Suzy and I always laugh because I don't bring anyone. I nod and agree.
"Well... anything else?" he asks, and I think everything is clear.
He seems a little reluctant to leave, but it's the weekend, I guess he has things to do, he's a busy man.
When we're at the door, he puts his hands on my hips, rests his palms there, and presses his fingers possessively into my pants. He seems to get lost for a moment, I get more and more used to his closeness. To say I don't like it would be to lie to myself.
"It's been... a very nice couple of hours with you, Prissy," he whispers, brushing strands of hair from my face. He leans in to kiss me, and it's strange... a goodbye kiss.
It's intense, possessive, as if his hands are pressing me against him, as if he wants to keep me as close to his body as possible.
One hand slips through the back pocket of my pants and squeezes my butt. I feel dizzy after his lips leave my mouth.
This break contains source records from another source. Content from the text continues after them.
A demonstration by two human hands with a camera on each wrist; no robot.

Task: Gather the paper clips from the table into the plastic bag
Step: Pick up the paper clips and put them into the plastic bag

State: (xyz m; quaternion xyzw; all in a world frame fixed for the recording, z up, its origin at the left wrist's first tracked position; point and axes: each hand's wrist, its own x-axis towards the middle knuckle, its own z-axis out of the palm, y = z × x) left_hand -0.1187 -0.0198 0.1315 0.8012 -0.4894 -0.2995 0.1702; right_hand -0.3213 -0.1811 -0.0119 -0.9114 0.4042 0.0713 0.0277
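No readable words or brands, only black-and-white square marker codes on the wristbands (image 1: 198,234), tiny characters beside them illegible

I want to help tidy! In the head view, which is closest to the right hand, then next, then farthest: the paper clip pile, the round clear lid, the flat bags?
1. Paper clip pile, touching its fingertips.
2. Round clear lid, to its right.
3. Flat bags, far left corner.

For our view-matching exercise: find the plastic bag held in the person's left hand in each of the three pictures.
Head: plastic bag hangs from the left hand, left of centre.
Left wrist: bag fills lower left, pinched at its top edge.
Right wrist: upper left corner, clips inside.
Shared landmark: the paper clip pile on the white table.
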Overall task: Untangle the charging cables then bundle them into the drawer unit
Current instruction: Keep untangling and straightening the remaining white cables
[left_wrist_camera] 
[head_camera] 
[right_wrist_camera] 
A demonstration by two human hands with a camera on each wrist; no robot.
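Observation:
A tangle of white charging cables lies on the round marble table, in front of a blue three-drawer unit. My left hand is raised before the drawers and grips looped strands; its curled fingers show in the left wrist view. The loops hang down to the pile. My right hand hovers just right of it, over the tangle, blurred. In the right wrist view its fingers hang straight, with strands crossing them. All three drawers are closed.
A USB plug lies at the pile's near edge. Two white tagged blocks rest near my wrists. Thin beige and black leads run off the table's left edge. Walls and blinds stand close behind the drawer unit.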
That kiss was full of promises. Good lord.
"I will wait you at the office... I want to see you again. I can't wait for our arrangement to begin," he tells me in his most seductive voice and makes me sigh like a complete fool.
He keeps giving me this mischievous look, biting his lip, sure of himself, like he's king of the world.
For me... he surely is. I stand in the doorway like a stupid, my hand on my chest, feeling the wild beats of my heart.
"What on earth have I gotten myself into?"